A three-disc edition of Aphrodite, subtitled the Les Folies Tour Edition, was released on 3 June 2011. In addition to the standard version of the album, the Tour Edition contains a second disc with remixes of the original songs by producers such as Pete Hammond, Denzal Park, Muscles and Bimbo Jones, as well as a third disc featuring a 20-minute party mix. On 11 November 2011, The Goddess Edition of Aphrodite was released exclusively in Australia, containing the standard album and a hardback book featuring pop-up sculptures, costume sketches and never-before-seen photographs; it is limited to 1,000 copies.

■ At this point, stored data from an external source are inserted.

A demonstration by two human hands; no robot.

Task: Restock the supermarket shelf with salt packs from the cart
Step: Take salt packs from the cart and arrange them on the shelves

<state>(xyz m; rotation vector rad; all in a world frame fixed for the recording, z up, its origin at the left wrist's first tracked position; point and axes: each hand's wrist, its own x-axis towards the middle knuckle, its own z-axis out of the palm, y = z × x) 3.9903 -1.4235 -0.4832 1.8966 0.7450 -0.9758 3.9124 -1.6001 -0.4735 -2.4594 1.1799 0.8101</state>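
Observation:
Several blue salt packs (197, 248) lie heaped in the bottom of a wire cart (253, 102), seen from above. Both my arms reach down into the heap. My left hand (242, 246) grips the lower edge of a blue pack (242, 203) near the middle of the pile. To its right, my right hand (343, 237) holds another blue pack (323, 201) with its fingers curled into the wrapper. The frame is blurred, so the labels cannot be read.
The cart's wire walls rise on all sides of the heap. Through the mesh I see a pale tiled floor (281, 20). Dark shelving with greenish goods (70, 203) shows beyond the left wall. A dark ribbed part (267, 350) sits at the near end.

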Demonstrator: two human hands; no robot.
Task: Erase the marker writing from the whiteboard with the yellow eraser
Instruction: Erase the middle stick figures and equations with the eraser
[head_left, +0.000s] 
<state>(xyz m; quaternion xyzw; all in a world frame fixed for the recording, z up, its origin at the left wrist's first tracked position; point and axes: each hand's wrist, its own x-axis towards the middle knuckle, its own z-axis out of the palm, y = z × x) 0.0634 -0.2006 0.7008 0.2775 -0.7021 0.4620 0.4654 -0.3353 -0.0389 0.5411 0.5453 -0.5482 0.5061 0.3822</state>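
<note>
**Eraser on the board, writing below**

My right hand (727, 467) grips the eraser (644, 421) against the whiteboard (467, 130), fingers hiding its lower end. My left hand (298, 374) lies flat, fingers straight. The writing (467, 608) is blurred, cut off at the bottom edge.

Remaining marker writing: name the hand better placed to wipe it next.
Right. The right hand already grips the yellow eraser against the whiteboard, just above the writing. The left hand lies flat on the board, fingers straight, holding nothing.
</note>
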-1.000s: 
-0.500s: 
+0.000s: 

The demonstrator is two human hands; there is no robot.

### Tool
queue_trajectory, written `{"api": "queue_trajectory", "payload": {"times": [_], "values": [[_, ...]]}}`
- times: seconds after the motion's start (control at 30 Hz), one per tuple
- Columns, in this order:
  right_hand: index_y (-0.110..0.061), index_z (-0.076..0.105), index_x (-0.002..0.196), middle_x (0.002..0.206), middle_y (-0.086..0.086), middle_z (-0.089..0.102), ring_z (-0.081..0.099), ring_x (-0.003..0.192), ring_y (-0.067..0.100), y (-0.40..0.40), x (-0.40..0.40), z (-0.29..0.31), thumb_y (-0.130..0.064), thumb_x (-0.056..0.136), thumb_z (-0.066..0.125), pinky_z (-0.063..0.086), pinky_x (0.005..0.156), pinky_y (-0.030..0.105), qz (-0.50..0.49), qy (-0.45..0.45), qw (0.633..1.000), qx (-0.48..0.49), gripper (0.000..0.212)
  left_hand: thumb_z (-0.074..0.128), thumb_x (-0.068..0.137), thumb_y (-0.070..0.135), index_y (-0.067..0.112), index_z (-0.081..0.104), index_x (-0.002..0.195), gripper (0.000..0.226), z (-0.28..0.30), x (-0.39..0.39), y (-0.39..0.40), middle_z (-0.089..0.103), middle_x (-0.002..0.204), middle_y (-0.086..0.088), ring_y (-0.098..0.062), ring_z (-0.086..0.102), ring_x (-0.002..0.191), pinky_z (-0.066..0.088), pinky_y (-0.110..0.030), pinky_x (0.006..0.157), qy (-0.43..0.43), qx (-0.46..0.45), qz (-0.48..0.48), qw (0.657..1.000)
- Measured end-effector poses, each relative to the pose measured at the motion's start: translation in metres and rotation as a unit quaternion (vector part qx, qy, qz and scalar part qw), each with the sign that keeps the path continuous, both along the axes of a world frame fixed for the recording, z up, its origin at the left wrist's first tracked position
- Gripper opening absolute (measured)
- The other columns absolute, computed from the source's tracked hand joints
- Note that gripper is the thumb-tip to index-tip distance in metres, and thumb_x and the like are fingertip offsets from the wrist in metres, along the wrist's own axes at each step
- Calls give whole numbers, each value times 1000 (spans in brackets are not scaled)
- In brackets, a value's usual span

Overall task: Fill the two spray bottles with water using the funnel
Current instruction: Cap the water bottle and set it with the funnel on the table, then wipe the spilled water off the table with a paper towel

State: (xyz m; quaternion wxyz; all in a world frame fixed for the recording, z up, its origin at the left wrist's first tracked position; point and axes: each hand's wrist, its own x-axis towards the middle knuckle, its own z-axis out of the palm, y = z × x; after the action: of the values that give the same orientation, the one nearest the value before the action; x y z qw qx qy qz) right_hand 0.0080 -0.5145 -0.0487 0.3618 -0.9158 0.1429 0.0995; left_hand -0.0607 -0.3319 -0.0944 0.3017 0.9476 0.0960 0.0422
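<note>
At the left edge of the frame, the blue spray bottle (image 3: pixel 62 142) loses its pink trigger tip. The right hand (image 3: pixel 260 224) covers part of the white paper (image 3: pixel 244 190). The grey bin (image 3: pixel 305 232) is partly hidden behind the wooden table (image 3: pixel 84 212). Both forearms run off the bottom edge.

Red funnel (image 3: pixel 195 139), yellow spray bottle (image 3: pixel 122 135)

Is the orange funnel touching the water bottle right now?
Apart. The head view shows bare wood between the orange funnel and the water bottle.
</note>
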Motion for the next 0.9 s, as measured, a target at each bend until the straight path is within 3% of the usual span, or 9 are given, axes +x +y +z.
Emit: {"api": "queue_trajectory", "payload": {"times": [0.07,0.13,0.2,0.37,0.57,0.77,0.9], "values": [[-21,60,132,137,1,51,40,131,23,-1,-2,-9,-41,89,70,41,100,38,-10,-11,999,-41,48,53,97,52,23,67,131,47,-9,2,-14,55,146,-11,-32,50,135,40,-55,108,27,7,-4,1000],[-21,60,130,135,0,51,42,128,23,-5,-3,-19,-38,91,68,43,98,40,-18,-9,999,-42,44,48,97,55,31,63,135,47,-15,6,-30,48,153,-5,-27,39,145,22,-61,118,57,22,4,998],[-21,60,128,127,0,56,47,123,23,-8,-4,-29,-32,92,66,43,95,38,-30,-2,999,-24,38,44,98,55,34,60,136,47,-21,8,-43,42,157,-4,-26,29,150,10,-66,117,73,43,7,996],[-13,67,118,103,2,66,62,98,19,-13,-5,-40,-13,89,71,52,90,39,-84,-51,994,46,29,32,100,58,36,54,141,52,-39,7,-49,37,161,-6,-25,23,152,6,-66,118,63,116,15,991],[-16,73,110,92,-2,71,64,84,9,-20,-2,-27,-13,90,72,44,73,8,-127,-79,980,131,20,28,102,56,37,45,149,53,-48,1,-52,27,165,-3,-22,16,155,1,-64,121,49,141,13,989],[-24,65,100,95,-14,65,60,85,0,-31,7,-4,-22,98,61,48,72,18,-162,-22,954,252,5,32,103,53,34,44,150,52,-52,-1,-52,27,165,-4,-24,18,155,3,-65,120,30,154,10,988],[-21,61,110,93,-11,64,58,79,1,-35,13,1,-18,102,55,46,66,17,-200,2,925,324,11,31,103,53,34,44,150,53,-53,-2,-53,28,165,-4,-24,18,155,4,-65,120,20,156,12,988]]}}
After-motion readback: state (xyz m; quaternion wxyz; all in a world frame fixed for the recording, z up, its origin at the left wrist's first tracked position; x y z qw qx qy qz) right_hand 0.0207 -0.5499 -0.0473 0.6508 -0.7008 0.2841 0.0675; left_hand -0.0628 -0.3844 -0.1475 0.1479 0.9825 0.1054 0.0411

On 6 July, Minogue celebrated the worldwide release of the album with a performance held at the Pacha Club in Ibiza, Spain. It was released in the United States on the same day. To promote Aphrodite, Minogue embarked on the Aphrodite: Les Folies Tour, beginning in early 2011. The tour was staged by the creative team behind Disneyland Resort's World of Color show, and the budget of the tour was reported to be around $25 million. Concert shows were held at Europe, North America, Asia, Australia and Africa. Minogue's costumes and wardrobe was designed by her frequent collaborators Domenico Dolce and Stefano Gabbana, owners of the Italian luxury industry fashion house Dolce and Gabbana. The concert shows were spectacles "loosely based around Greek mythology". The entire track listing of the album, excluding only the song "Too Much", was included in the setlist of the tour; other songs were taken from Minogue's previous studio albums, such as Light Years (2000) and Fever (2001). The tour was a commercial success, and ranked at number 21 on Pollstar's year-end "Top 25 Worldwide Tours" list, with a total gross of $52.8 million and ticket sales of 527,683 units. A live album of the concert show, held at the O2 Arena in London, was released as Aphrodite Les Folies: Live in London on 28 November 2011.

===Singles===
Four singles were released to promote Aphrodite. "All the Lovers" was released as its lead single in June 2010. Explaining her decision to release it as the lead single, Minogue said: "['All the Lovers'] sums up the euphoria of the album perfectly. It gives me goose-bumps, so I'm really excited to hear what everyone thinks of it". Commercially, "All the Lovers" performed well, particularly in Europe. It peaked at number three on the UK Singles Chart, while also reached the top 10 in France, Italy, Scotland, and Spain. In Australia, "All the Lovers" missed peaking inside the top 10 by reaching number 13 on the singles chart. In the United States, the song peaked at number one on the Billboard Hot Dance Club Songs chart. An accompanying music video for the song was directed by Joseph Kahn and features Minogue singing the song, dressed in a white cobweb-style T-shirt worn over a black bra and knickers, while standing atop a mountain of lingerie-clad couples caressing each other.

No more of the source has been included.